→ TASK REQUIREMENTS
Although the data below holds other lines too, output only those from the line with "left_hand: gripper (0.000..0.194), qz" up to and including the line with "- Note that", exactly as they appear.

→ DATA BELOW
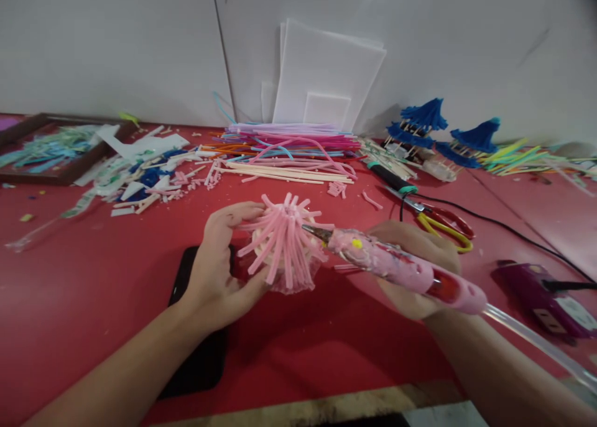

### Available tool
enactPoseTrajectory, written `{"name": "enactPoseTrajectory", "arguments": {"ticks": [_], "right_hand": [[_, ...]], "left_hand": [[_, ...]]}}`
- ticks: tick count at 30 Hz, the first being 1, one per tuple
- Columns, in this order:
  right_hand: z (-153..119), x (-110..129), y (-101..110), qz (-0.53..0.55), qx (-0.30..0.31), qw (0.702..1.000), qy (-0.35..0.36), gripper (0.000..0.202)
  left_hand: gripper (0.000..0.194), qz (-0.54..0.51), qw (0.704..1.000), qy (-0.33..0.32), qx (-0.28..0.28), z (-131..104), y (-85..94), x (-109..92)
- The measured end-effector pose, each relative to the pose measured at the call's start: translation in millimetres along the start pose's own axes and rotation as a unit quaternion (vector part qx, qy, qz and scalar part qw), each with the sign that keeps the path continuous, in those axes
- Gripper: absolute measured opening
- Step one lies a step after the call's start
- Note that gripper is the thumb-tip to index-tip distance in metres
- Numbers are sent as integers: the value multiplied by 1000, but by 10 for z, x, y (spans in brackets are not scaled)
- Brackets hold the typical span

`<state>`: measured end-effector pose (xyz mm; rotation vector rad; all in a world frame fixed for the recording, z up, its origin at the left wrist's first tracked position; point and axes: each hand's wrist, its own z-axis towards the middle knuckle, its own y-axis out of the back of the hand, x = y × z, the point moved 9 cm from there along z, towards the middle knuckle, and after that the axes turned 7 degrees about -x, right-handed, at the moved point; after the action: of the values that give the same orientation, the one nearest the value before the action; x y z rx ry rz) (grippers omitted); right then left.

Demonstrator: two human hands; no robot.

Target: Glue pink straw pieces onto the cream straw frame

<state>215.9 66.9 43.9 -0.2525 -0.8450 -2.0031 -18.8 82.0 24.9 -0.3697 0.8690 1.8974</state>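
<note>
In the head view, my left hand point(219, 271) is closed around the side of a small craft piece point(284, 243) topped with pink strips that fan out and droop from a central peak. A paler layer and something clear show beneath the strips. My right hand point(415, 259) grips a pink hot glue gun point(387, 259), with a clear glue stick point(536, 340) sticking out of its rear end. The gun's metal nozzle is at the right side of the strips near the peak; whether it touches them I cannot tell. Part of the right hand is hidden behind the gun.
A black phone point(200, 358) lies under my left forearm. Behind are bundles of coloured sticks point(289, 147), scraps point(149, 172) and blue roofed models point(476, 138). To the right are scissors point(448, 228), a green-and-black-handled tool point(392, 178) and a purple power strip point(545, 296) with a cord.
</note>
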Motion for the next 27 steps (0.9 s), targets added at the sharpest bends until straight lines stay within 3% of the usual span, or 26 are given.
{"name": "enactPoseTrajectory", "arguments": {"ticks": [3, 9, 27], "right_hand": [[77, 156, -7, -21, 3, 998, 62, 14], [95, 205, -36, -34, 19, 996, 85, 14], [79, 194, -54, -47, 35, 995, 76, 8]], "left_hand": [[58, -8, 1000, 7, 0, -9, 1, 38], [63, -13, 1000, 1, -2, -9, 25, 43], [58, -18, 1000, -4, 7, 1, 8, 30]]}}
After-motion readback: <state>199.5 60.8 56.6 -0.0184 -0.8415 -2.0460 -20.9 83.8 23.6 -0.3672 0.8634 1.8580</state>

→ TASK ANSWER
  left_hand: gripper (0.000..0.194), qz (-0.54..0.51), qw (0.704..1.000), qy (-0.33..0.32), qx (-0.28..0.28), z (-131..104), y (-85..94), x (-109..92)
- The measured end-effector pose, each relative to the pose measured at the call's start: translation in millimetres along the start pose's own axes and rotation as a unit quaternion (vector part qx, qy, qz and scalar part qw), each with the sign that keeps the path continuous, in those axes
- Gripper: absolute measured opening
- Step one lies a step after the call's start
- Note that gripper is the thumb-tip to index-tip distance in metres

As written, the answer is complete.